Need A Mammogram? It Could Take A While

  • Paula Sperling, 56, a new york city saleswoman, prides herself on being well organized. Whenever she has to schedule an appointment at New York University's Breast Imaging Center for her annual mammogram, she usually calls three to four weeks in advance. But the native New Yorker was surprised to learn last December that the next available opening wasn't until sometime in April. Sperling reminded the office staff that she has a family history of breast cancer. "Three or four months could mean the difference between a tumor that's localized and one that's spread into the lymph nodes," she recalls thinking. "I called them every day for a week, and they kept saying there were no exceptions."

    If it's any comfort to her, Sperling is not alone. While conditions in Manhattan may be extreme, many women across the U.S. are finding it increasingly difficult to schedule routine mammograms in anything less than four to eight weeks. Some major imaging centers--notably in New York and Florida--have shut their doors. Others, squeezed by fee structures set by Medicare or managed care, are curtailing services. If you have a suspicious lump or other symptoms, you will usually be seen within a few days, but if you want to spot the smallest tumors--those that give you a 90% or better chance of long-term survival--you are simply going to have to wait your turn.

    The crisis in mammography comes just as the benefits of regular breast scans for women ages 40 and older are starting to be widely recognized--and as new advances in digital technology are beginning to come on line (see following story). How serious the problem seems, though, depends a lot on whom you talk to.

    Radiologists worry loudly that their field is being eviscerated. They point to the growing number of licensed physicians who have abandoned mammography, forced out of their practices by low reimbursement rates and high malpractice costs. They have a powerful ally in Senator Tom Harkin of Iowa, who lost two sisters to breast cancer and is scheduled to introduce a bill in Congress this week that would boost payments for mammograms and provide incentives for radiologists to stay in the field. "Women in New York City have had to wait five months for mammography, and three months if they have an abnormality that needed to be checked out," Harkin says. "That's just unconscionable."

    Not everyone is convinced that the situation is so dire. "We're not sure if it's a crisis," says Fran Visco, head of the National Breast Cancer Coalition, "or if it's something generated by the radiologists' trade association." Indeed, Visco believes the reimbursement issue has shifted focus away from other, more important issues in breast cancer, such as expanded funding for research and providing better protection against genetic discrimination.

    Some answers may be forthcoming in the next few weeks. The American Cancer Society and the Society of Breast Imaging are busy analyzing data from a recently completed survey of radiologists and their waiting times.
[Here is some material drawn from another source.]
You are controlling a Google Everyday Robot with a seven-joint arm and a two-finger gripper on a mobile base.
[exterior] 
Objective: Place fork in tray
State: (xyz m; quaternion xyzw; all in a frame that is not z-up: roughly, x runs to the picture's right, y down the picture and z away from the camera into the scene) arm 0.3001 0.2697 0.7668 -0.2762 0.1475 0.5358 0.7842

Harkin also hopes to hold hearings on the issue in May.

    To understand why the radiologists feel so threatened, it helps to have a little background. In 1990 Congress directed Medicare to extend its coverage to mammography screenings. The move had broad impact, since many insurance companies use the Medicare rate as a starting point for their reimbursement schedules. But while Medicare payments took into account increases in the cost of living, no provisions were made to cover improvements in quality and technology that raised the cost of administering the tests.
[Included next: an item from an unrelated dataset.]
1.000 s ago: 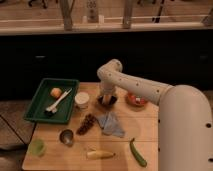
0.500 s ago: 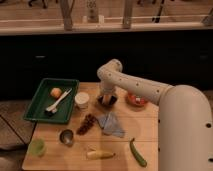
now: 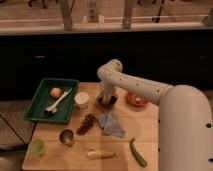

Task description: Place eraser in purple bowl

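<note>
The tool [image 3: 107, 98] hangs right over the purple bowl [image 3: 108, 101] at the frame's centre, beside the white cup [image 3: 82, 99] on the worktop [image 3: 145, 131], and an eraser dropped off-centre might bounce out.

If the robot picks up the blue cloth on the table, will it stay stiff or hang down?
The crumpled blue cloth lies in loose folds, so it would probably droop and hang limp. Being thin fabric, it looks light, and pushing would likely bunch it rather than slide it. The tool is at the dark purple round bowl, apart from the cloth.
</note>
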Motion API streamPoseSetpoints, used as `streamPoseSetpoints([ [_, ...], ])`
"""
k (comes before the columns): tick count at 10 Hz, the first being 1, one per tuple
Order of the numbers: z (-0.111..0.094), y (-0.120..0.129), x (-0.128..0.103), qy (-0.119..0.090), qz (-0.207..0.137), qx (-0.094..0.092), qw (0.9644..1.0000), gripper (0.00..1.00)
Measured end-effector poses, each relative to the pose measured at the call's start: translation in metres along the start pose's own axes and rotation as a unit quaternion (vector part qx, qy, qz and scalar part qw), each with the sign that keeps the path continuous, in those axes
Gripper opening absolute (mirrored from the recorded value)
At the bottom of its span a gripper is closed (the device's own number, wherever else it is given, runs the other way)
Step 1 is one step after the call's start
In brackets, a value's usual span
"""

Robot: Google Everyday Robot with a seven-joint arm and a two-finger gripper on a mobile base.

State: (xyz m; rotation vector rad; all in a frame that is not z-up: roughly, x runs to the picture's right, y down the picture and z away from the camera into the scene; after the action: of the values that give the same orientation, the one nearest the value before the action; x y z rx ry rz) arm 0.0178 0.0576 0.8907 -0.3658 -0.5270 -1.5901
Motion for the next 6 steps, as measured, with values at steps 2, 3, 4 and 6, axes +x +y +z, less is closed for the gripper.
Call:
streamPoseSetpoints([
  [2,0.0000,0.0000,0.0000,0.000,0.000,0.000,1.0000,0.80],
  [3,0.0000,0.0000,0.0000,0.000,0.000,0.000,1.0000,0.80],
  [4,0.0000,0.0000,0.0000,0.000,0.000,0.000,1.0000,0.80],
  [6,0.0000,-0.0001,0.0000,0.000,0.000,0.000,1.0000,0.80],
])
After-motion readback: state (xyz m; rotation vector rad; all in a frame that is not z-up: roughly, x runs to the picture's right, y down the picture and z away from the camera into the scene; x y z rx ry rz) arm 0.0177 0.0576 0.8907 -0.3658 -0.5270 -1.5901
    Over the years, the gap between cost and reimbursement has only grown wider. Today the Medicare rate for a mammogram stands at about $69, yet the cost incurred by the imaging centers can run anywhere from $100 to $150. "We're basically operating a charity," says Dr. Mark Dennis, a radiologist at the Sally Jobe Breast Center in Englewood, Colo., whose six clinics performed more than 50,000 mammograms last year and reportedly lost $120,000, most of it on mammograms. "We can afford to keep our doors open only because our mammography sites perform other types of services as well."

    As if the dismal economics were not enough to scare off would-be radiologists, "failure to diagnose breast cancer" has become the profession's No. 1 malpractice expense. Mammograms, by their very nature, miss 10% to 15% of all breast cancers. That means that even the best radiologists won't spot one cancer for every nine they detect. (Adopting more advanced techniques like magnetic resonance imaging doesn't solve the problem. mri scans are far more expensive than mammograms, take three times as long and are much more labor intensive.)

    With the benefit of hindsight, another radiologist--say, one hired by a patient's lawyer--might very well be able to pick out the trace of an incipient malignancy on a mammogram that was previously marked clean. But that's hardly a fair test, say most practitioners. "You can't expect people to go into a field knowing they could be pulled into court for 10% of the cancer patients that they see," says Dr. David Dershaw, director of breast imaging at Memorial Sloan-Kettering in New York City. Indeed, the number of applicants for Sloan-Kettering's five training positions in breast radiology fell from an average of 40 a few years ago to 12 last year.